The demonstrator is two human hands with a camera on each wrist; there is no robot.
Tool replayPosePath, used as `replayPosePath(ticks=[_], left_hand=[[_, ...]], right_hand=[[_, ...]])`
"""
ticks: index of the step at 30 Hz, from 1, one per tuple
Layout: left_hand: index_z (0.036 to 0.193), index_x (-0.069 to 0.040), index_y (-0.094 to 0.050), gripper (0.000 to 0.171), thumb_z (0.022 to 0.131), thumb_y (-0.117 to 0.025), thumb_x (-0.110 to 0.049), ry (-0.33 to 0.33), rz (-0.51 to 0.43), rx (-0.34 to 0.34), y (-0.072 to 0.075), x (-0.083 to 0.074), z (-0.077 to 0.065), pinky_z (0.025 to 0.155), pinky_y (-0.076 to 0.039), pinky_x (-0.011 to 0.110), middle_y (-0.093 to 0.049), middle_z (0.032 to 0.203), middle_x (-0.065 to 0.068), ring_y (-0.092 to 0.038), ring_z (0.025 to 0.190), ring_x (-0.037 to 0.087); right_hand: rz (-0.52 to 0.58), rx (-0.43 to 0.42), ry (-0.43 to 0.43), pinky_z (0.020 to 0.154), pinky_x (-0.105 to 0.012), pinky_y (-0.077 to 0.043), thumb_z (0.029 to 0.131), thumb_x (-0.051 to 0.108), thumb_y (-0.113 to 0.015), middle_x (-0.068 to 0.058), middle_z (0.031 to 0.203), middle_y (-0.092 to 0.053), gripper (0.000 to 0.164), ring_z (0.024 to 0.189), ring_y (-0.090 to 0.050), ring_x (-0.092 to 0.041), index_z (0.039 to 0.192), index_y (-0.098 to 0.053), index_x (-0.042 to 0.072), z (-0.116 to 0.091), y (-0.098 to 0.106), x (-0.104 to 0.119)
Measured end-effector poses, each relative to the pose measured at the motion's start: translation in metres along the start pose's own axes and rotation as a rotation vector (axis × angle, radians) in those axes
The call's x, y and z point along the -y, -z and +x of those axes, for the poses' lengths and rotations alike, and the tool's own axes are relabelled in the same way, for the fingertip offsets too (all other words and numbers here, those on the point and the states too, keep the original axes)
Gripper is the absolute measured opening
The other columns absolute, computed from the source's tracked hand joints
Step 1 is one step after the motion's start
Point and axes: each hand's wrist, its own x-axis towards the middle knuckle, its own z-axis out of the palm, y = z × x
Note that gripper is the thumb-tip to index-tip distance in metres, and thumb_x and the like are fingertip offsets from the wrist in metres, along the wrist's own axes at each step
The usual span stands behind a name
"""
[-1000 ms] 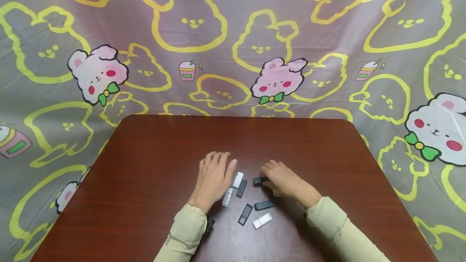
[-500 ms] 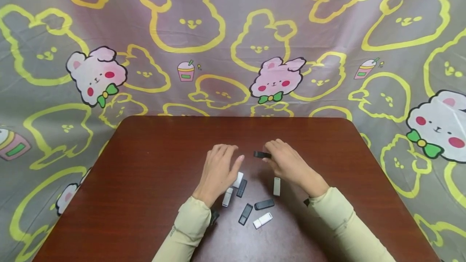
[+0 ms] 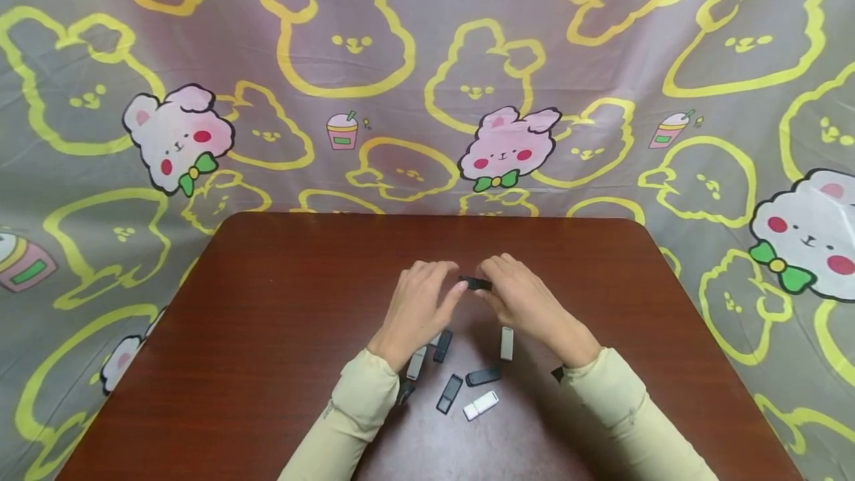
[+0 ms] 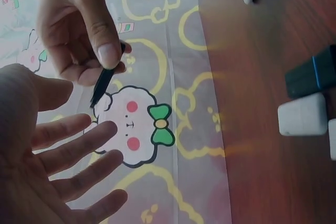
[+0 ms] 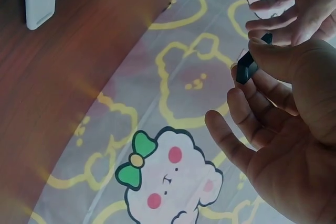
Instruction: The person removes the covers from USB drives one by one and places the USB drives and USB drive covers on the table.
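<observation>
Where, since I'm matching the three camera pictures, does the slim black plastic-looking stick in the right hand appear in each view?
Head: the slim black plastic-looking stick is right of and below the centre.
Left wrist: the stick slants left of centre, a little above mid-height.
Right wrist: the stick sits right of and above the centre.
Shared landmark: the bare right hand, which holds the stick in all three views.

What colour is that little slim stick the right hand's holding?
Black: the slim stick between the right hand's fingers shows best in the left wrist view.
</observation>
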Motion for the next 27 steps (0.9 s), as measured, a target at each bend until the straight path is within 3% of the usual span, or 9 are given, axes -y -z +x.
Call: replayPosePath(ticks=[11,27], left_hand=[[0.112,-0.013,-0.071,0.019,0.097,-0.068,-0.024,-0.05,-0.014,-0.011,-0.0064,-0.0033,0.0041,0.072,-0.046,0.03,-0.075,0.095,-0.001,-0.061,0.082,0.016],[0.103,-0.014,-0.071,0.01,0.093,-0.073,-0.016,-0.109,-0.005,-0.069,-0.0049,-0.0044,0.0003,0.072,-0.046,0.03,-0.075,0.092,-0.002,-0.061,0.081,0.015]], right_hand=[[0.004,-0.053,0.045,0.071,-0.029,-0.049,0.085,0.009,-0.081,-0.003,0.092,-0.064,0.026,0.084,-0.053,-0.017,0.103,-0.063,0.008,-0.0009,-0.0013,0.0042],[0.134,-0.039,-0.02,0.073,-0.028,-0.049,0.089,0.013,-0.077,0.001,0.092,-0.063,0.016,0.087,-0.051,-0.012,0.1,-0.067,0.01,-0.0045,-0.0016,0.0063]])
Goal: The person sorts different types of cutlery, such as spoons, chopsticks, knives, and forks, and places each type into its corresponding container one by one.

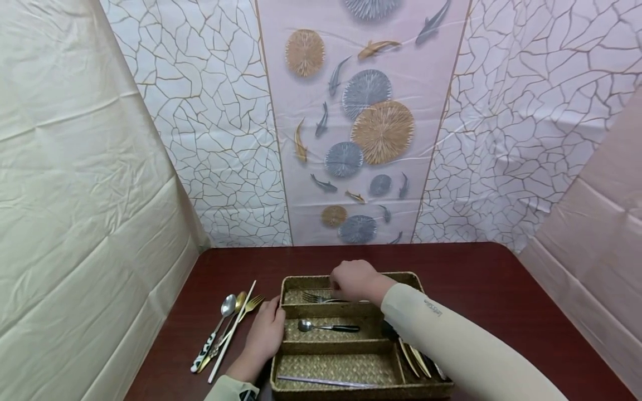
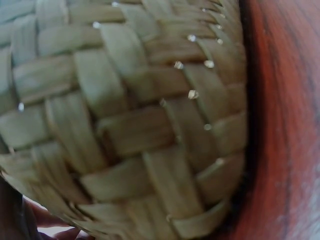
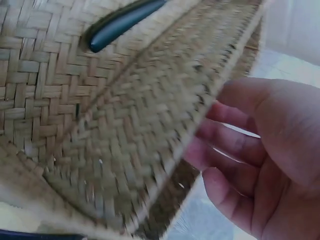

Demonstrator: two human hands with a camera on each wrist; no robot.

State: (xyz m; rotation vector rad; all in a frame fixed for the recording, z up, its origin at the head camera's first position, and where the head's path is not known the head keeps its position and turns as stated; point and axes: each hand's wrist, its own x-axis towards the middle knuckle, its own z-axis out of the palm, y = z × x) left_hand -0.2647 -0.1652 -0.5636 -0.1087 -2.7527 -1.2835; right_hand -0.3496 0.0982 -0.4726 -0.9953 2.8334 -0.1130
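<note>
A woven compartment tray stands on the table. My left hand holds its left side near the rear corner; the left wrist view shows mostly the woven outer wall, with a little of the fingers at the lower left. My right hand reaches into the rear compartment with bent fingers, right over a silver fork. In the right wrist view a divider covers the fingertips, so a grip on the fork cannot be confirmed. A small black-handled spoon lies in the middle compartment.
Left of the tray lie a spoon with a black-and-white handle, a gold spoon, a gold fork and white chopsticks. Metal chopsticks lie in the front compartment, gold cutlery at its right. Patterned curtains surround the table.
</note>
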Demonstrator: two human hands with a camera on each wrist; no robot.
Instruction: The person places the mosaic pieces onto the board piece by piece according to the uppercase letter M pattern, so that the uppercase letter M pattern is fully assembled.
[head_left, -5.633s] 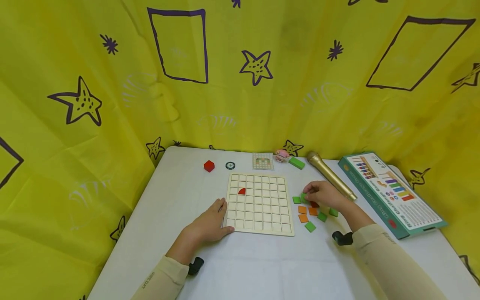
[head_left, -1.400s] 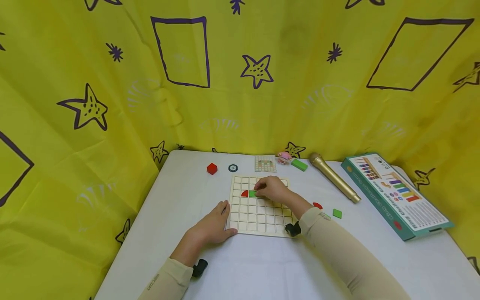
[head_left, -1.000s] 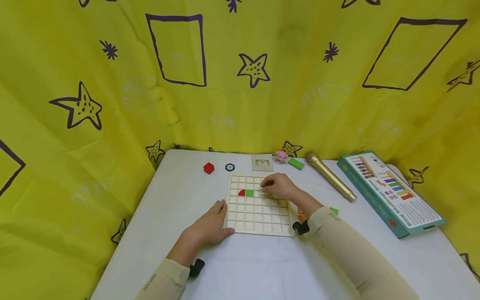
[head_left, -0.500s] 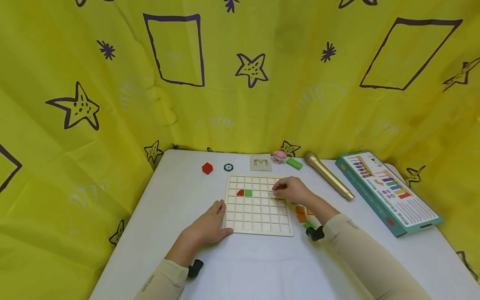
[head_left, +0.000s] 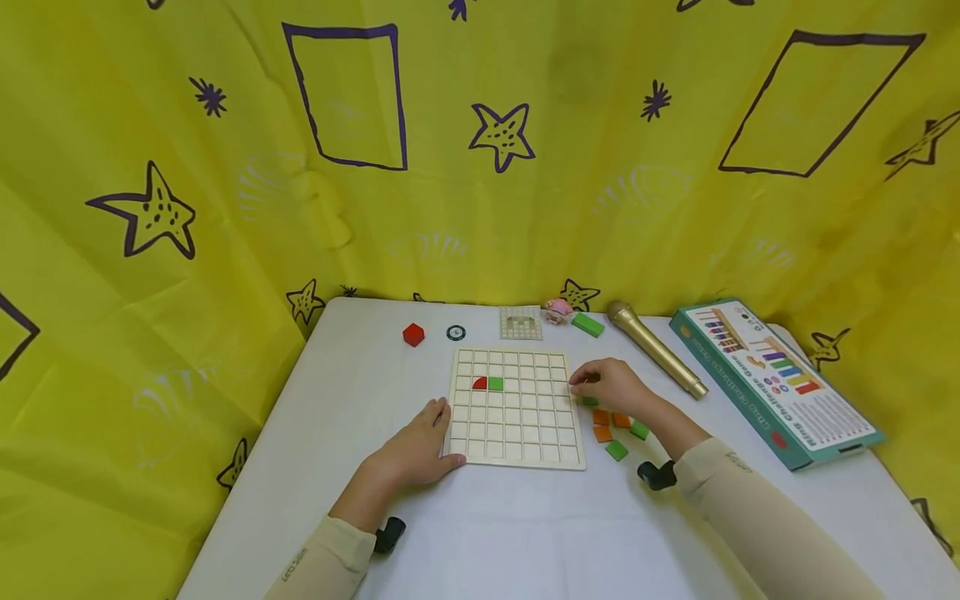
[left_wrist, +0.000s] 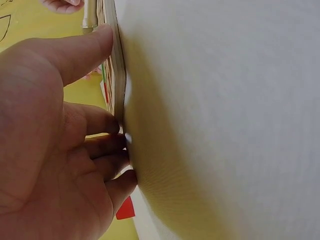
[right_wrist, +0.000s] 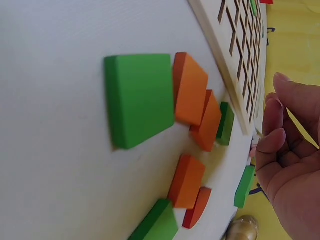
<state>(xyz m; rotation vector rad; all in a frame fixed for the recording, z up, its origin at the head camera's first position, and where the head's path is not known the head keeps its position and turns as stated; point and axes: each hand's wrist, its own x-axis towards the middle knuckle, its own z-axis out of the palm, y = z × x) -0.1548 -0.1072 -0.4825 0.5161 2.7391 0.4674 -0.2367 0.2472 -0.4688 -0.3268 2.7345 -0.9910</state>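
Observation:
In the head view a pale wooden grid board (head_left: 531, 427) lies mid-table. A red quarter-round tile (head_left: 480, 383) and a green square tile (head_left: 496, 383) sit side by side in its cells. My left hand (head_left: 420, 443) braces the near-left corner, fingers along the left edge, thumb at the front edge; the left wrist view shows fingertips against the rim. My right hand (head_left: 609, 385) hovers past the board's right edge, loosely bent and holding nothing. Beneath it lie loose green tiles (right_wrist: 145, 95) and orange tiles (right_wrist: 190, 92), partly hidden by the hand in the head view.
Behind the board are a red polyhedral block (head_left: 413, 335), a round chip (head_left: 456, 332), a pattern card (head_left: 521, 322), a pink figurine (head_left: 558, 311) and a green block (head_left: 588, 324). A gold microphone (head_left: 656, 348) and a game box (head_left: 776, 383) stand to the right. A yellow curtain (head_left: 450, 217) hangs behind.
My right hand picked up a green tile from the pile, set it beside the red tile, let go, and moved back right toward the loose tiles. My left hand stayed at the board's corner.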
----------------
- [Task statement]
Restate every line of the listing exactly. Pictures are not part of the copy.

- [Exercise answer]
The demonstrator is two human hands with a camera on each wrist; there is no robot.
Tool replayPosePath, used as `replayPosePath(ticks=[_], left_hand=[[_, ...]], right_hand=[[_, ...]])`
"""
ticks: index of the step at 30 Hz, from 1, one per tuple
Layout: left_hand: index_z (0.036 to 0.193), index_x (-0.069 to 0.040), index_y (-0.094 to 0.050), gripper (0.000 to 0.171), thumb_z (0.022 to 0.131), thumb_y (-0.117 to 0.025), thumb_x (-0.110 to 0.049), ry (-0.33 to 0.33), rz (-0.51 to 0.43), rx (-0.34 to 0.34), y (-0.072 to 0.075), x (-0.083 to 0.074), z (-0.077 to 0.065), pinky_z (0.025 to 0.155), pinky_y (-0.076 to 0.039), pinky_x (-0.011 to 0.110), middle_y (-0.093 to 0.049), middle_z (0.032 to 0.203), middle_x (-0.065 to 0.068), ring_y (-0.092 to 0.038), ring_z (0.025 to 0.190), ring_x (-0.037 to 0.087); right_hand: rz (-0.52 to 0.58), rx (-0.43 to 0.42), ry (-0.43 to 0.43), pinky_z (0.020 to 0.154), pinky_x (-0.105 to 0.012), pinky_y (-0.077 to 0.043), thumb_z (0.029 to 0.131), thumb_x (-0.051 to 0.108), thumb_y (-0.113 to 0.015), middle_x (-0.068 to 0.058), middle_z (0.031 to 0.203), middle_y (-0.092 to 0.053), gripper (0.000 to 0.164), ring_z (0.024 to 0.189), ring_y (-0.090 to 0.050), ring_x (-0.092 to 0.041), index_z (0.039 to 0.192), index_y (-0.098 to 0.053), index_x (-0.042 to 0.072), z (-0.116 to 0.091), y (-0.098 to 0.106), x (-0.104 to 0.119)
Measured end-effector poses, each relative to the pose measured at the motion's start: translation in metres along the start pose's own axes and rotation as a rotation vector (axis × angle, radians) in those axes
The call's x, y and z point along the -y, -z and +x of those axes, for the poses' lengths and rotations alike, and the tool's own axes are relabelled in the same way, for the fingertip offsets too (all other words and numbers here, those on the point and the states too, keep the original axes)
Gripper is the absolute measured opening
The other columns absolute, computed from the source's tracked hand joints
Step 1 is one step after the motion's start
Point and axes: each hand's wrist, its own x-axis towards the middle knuckle, its own z-axis out of the palm, y = z × x
Note that gripper is the thumb-tip to index-tip distance in metres, and thumb_x and the like are fingertip offsets from the wrist in metres, along the wrist's own axes at each step
The usual span stands behind a name
"""
[-1000 ms] 
[-500 ms] 
[+0 ms] 
[+0 ms] 
[+0 ms] 
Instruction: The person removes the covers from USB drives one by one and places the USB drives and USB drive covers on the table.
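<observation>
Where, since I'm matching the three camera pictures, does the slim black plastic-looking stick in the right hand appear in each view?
Head: the slim black plastic-looking stick is right of and below the centre.
Left wrist: the stick slants left of centre, a little above mid-height.
Right wrist: the stick sits right of and above the centre.
Shared landmark: the bare right hand, which holds the stick in all three views.

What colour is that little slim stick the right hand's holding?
Black: the slim stick between the right hand's fingers shows best in the left wrist view.
</observation>
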Motion for the next 27 steps (0.9 s), as measured, a target at each bend until the straight path is within 3% of the usual span, or 9 are given, axes -y -z +x.
Call: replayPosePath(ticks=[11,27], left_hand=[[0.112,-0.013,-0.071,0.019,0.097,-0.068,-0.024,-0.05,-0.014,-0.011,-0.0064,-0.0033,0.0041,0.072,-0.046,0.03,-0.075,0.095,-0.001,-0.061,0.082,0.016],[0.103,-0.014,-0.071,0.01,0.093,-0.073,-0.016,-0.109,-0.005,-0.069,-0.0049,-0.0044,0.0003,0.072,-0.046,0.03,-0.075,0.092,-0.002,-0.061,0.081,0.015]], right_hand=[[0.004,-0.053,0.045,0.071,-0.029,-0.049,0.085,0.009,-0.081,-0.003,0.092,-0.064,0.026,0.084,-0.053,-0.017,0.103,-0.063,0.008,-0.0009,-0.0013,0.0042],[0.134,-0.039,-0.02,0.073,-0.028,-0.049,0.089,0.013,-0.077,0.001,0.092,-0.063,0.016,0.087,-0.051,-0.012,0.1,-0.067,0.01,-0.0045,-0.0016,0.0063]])
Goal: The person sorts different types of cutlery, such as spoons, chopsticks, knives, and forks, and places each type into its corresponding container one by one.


Demonstrator: two human hands with a camera on each wrist; no robot.

State: (xyz m; rotation vector rad; all in a frame fixed for the recording, z up, its origin at the head camera's first position, and where the head's path is not known the head keeps its position and turns as stated; point and axes: each hand's wrist, its own x-axis towards the middle knuckle, its own z-axis out of the palm, y = z × x) left_hand -0.2647 -0.1652 -0.5636 -0.1087 -2.7527 -1.2835; right_hand -0.3496 0.0982 -0.4726 -0.9953 2.8334 -0.1130
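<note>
A woven compartment tray stands on the table. My left hand holds its left side near the rear corner; the left wrist view shows mostly the woven outer wall, with a little of the fingers at the lower left. My right hand reaches into the rear compartment with bent fingers, right over a silver fork. In the right wrist view a divider covers the fingertips, so a grip on the fork cannot be confirmed. A small black-handled spoon lies in the middle compartment.
Left of the tray lie a spoon with a black-and-white handle, a gold spoon, a gold fork and white chopsticks. Metal chopsticks lie in the front compartment, gold cutlery at its right. Patterned curtains surround the table.
</note>
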Demonstrator: two human hands with a camera on each wrist; no robot.
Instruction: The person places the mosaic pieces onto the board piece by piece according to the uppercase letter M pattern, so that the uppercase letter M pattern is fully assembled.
[head_left, -5.633s] 
[head_left, -1.400s] 
[head_left, -1.000s] 
[head_left, -0.500s] 
[head_left, +0.000s] 
[left_wrist, +0.000s] 
[right_wrist, +0.000s] 
<state>(xyz m; rotation vector rad; all in a frame fixed for the recording, z up, its origin at the head camera's first position, and where the head's path is not known the head keeps its position and turns as stated; point and axes: each hand's wrist, its own x-axis towards the middle knuckle, its own z-axis out of the palm, y = z × x) -0.1548 -0.1072 -0.4825 0.5161 2.7391 0.4674 -0.2367 0.2472 -0.4688 -0.3268 2.7345 -0.9910</state>
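Observation:
In the head view a pale wooden grid board (head_left: 531, 427) lies mid-table. A red quarter-round tile (head_left: 480, 383) and a green square tile (head_left: 496, 383) sit side by side in its cells. My left hand (head_left: 420, 443) braces the near-left corner, fingers along the left edge, thumb at the front edge; the left wrist view shows fingertips against the rim. My right hand (head_left: 609, 385) hovers past the board's right edge, loosely bent and holding nothing. Beneath it lie loose green tiles (right_wrist: 145, 95) and orange tiles (right_wrist: 190, 92), partly hidden by the hand in the head view.
Behind the board are a red polyhedral block (head_left: 413, 335), a round chip (head_left: 456, 332), a pattern card (head_left: 521, 322), a pink figurine (head_left: 558, 311) and a green block (head_left: 588, 324). A gold microphone (head_left: 656, 348) and a game box (head_left: 776, 383) stand to the right. A yellow curtain (head_left: 450, 217) hangs behind.
My right hand picked up a green tile from the pile, set it beside the red tile, let go, and moved back right toward the loose tiles. My left hand stayed at the board's corner.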

Nothing else is required to finish the exercise.